芹澤鴨は発達障害
芹澤鴨は粗暴で野蛮な、酔っぱらいと思われているようだ。けれども決してそうではなく、人としての熱量が過剰なだけなのだと思う。
鴨は理想に熱狂する。現実は見ようとしない。だから尊皇攘夷の理想と現実の差に苦しむ。結果、酒を飲んで酔いに熱狂するしかないだけなのだ。
芹澤鴨という奇妙な名前の由来は、常陸風土記にある。『芹澤村を過ぎ行く大和武尊命は鴨を従えた』というような意味の文からなのだ。鴨には、実は詩人の魂がある。
大和武尊命を帝と見立て、勤皇の志士の鴨が付き従うとの思いに、狂喜したのだ。
同じ新撰組でも、土方歳三は現実の人だ。理想だの思想だの鼻で笑っている。
目の前にある人間関係で、勝つこと。それしか考えていない。そして事実、新撰組の実権を握る。

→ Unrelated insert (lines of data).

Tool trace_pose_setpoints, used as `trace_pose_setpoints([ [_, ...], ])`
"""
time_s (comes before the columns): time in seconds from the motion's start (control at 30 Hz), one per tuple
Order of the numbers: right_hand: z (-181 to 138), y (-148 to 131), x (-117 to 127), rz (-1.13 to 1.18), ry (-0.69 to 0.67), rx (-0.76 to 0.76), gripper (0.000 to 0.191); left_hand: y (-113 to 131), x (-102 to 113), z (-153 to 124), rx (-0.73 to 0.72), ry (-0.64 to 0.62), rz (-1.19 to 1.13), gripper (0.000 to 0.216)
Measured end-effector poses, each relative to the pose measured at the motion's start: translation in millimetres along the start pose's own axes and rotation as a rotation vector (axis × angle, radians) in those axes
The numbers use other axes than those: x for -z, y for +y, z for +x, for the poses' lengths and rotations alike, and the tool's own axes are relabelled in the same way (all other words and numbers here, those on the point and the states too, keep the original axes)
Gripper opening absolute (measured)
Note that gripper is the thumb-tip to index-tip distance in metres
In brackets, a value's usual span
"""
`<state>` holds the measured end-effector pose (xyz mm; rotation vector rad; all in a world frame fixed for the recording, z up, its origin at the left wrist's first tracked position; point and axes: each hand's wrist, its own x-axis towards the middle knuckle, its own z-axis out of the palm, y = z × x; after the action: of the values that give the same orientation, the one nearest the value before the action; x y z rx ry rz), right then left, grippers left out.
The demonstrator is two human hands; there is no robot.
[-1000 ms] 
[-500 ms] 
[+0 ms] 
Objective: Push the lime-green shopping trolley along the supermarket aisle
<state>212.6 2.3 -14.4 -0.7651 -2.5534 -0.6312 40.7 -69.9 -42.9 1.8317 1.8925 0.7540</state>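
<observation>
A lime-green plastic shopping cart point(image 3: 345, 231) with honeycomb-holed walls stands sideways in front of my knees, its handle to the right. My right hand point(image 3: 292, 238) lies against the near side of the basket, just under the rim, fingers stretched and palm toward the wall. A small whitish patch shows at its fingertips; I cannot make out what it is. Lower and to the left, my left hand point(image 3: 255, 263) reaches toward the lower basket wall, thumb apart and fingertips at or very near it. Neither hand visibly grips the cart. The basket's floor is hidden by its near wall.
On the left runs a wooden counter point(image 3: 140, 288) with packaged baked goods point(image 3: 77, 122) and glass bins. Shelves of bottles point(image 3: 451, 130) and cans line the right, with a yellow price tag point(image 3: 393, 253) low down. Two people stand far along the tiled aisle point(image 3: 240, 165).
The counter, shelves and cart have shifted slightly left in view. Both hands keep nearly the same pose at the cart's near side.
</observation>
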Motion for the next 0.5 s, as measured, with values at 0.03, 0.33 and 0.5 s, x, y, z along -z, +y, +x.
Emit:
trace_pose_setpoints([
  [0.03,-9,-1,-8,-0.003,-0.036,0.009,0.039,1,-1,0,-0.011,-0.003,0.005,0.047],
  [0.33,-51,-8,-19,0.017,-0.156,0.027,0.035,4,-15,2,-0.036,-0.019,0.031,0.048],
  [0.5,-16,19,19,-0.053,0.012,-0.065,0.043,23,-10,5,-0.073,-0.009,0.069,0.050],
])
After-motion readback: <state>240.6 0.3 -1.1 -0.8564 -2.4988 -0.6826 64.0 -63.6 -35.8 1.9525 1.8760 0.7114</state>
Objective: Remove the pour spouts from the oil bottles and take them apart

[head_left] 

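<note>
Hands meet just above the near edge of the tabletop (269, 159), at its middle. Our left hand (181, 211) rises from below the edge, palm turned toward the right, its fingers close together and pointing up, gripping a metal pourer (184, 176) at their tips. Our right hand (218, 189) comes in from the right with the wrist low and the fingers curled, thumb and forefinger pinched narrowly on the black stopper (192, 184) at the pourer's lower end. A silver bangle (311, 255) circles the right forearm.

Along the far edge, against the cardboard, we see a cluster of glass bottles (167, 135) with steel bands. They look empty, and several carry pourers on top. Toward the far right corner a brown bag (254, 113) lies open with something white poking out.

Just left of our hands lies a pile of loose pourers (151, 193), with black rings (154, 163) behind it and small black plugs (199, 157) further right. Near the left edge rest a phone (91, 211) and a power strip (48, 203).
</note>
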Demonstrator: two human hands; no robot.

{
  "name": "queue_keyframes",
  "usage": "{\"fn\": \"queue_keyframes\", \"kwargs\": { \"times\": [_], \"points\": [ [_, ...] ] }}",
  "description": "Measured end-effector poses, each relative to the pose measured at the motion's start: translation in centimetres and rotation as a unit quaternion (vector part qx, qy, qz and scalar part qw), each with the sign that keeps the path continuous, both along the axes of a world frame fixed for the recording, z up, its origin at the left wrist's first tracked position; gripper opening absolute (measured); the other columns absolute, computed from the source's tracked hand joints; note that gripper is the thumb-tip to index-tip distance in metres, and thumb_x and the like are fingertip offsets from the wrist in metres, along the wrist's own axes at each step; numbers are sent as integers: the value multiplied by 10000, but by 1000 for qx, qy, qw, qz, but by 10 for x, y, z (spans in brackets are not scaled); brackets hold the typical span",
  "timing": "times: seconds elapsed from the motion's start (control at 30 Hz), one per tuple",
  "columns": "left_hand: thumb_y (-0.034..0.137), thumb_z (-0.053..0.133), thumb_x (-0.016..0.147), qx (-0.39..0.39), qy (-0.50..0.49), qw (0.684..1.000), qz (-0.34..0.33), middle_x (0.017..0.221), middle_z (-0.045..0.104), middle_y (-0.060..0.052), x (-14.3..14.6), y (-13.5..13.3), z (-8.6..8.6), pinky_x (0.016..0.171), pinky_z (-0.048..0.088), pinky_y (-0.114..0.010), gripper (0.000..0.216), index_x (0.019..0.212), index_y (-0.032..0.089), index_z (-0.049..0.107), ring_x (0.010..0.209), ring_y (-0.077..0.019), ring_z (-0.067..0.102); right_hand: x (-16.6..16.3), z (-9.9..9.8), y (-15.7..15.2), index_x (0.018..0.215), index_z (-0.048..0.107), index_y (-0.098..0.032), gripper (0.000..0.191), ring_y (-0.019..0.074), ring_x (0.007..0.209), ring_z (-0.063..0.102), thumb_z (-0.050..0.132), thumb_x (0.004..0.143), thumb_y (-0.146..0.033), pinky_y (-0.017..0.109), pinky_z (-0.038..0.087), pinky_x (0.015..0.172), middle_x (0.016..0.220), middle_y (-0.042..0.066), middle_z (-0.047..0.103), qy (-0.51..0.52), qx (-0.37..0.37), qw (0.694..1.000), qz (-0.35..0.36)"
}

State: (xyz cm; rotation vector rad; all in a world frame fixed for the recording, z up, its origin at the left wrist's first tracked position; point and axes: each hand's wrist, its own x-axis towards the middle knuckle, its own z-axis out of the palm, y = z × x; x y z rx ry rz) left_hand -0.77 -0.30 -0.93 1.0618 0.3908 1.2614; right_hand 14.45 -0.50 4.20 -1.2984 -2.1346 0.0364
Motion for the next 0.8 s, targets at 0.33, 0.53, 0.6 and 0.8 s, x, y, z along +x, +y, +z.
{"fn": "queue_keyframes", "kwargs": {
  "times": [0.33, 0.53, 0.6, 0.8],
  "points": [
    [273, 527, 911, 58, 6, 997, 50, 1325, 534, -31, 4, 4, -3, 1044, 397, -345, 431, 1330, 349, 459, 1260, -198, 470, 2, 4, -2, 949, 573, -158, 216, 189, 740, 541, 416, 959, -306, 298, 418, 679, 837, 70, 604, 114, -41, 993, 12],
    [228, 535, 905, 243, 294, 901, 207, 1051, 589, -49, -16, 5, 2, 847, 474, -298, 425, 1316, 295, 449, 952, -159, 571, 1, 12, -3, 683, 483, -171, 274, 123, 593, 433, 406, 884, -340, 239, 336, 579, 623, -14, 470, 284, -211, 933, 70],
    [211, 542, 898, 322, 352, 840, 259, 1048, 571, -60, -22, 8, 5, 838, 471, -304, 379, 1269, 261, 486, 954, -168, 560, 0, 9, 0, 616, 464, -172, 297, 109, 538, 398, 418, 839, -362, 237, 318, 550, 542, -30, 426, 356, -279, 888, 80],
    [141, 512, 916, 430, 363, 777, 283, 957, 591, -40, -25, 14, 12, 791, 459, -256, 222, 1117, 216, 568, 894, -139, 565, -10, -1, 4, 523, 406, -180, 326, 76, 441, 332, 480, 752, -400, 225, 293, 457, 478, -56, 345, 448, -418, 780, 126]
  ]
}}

必要であれば暗殺剣も行う。それは剣術ではない。卑怯だのどうだのは考えない。勝つことだけだ。
もし幕末などでない、剣術のみに生きられる時代であったなら、芹澤鴨は剣を極めて土方歳三を凌いだろう。
しかし現実は、新撰組の人心掌握に遅れを取り、酒を飲んでいるばかりだった。
その結果は酔い潰れているところを暗殺されてしまう。
話は変わるが、発達障害の中に長嶋茂雄がいるらしい。野球に熱中すると周りが見えなくなったらしい。人としての過剰な熱量の故だろう。
発達障害とは、それだけのことだ。発達の正体は、大人になるとは、人間の関係性の把握に過ぎない。一つのことにのみ集中していれば、障害と呼ばれてしまう。芹澤鴨は発達障害だ。
この文章は、「青空文庫」に発表させて頂いたものを、少し書き直したものです。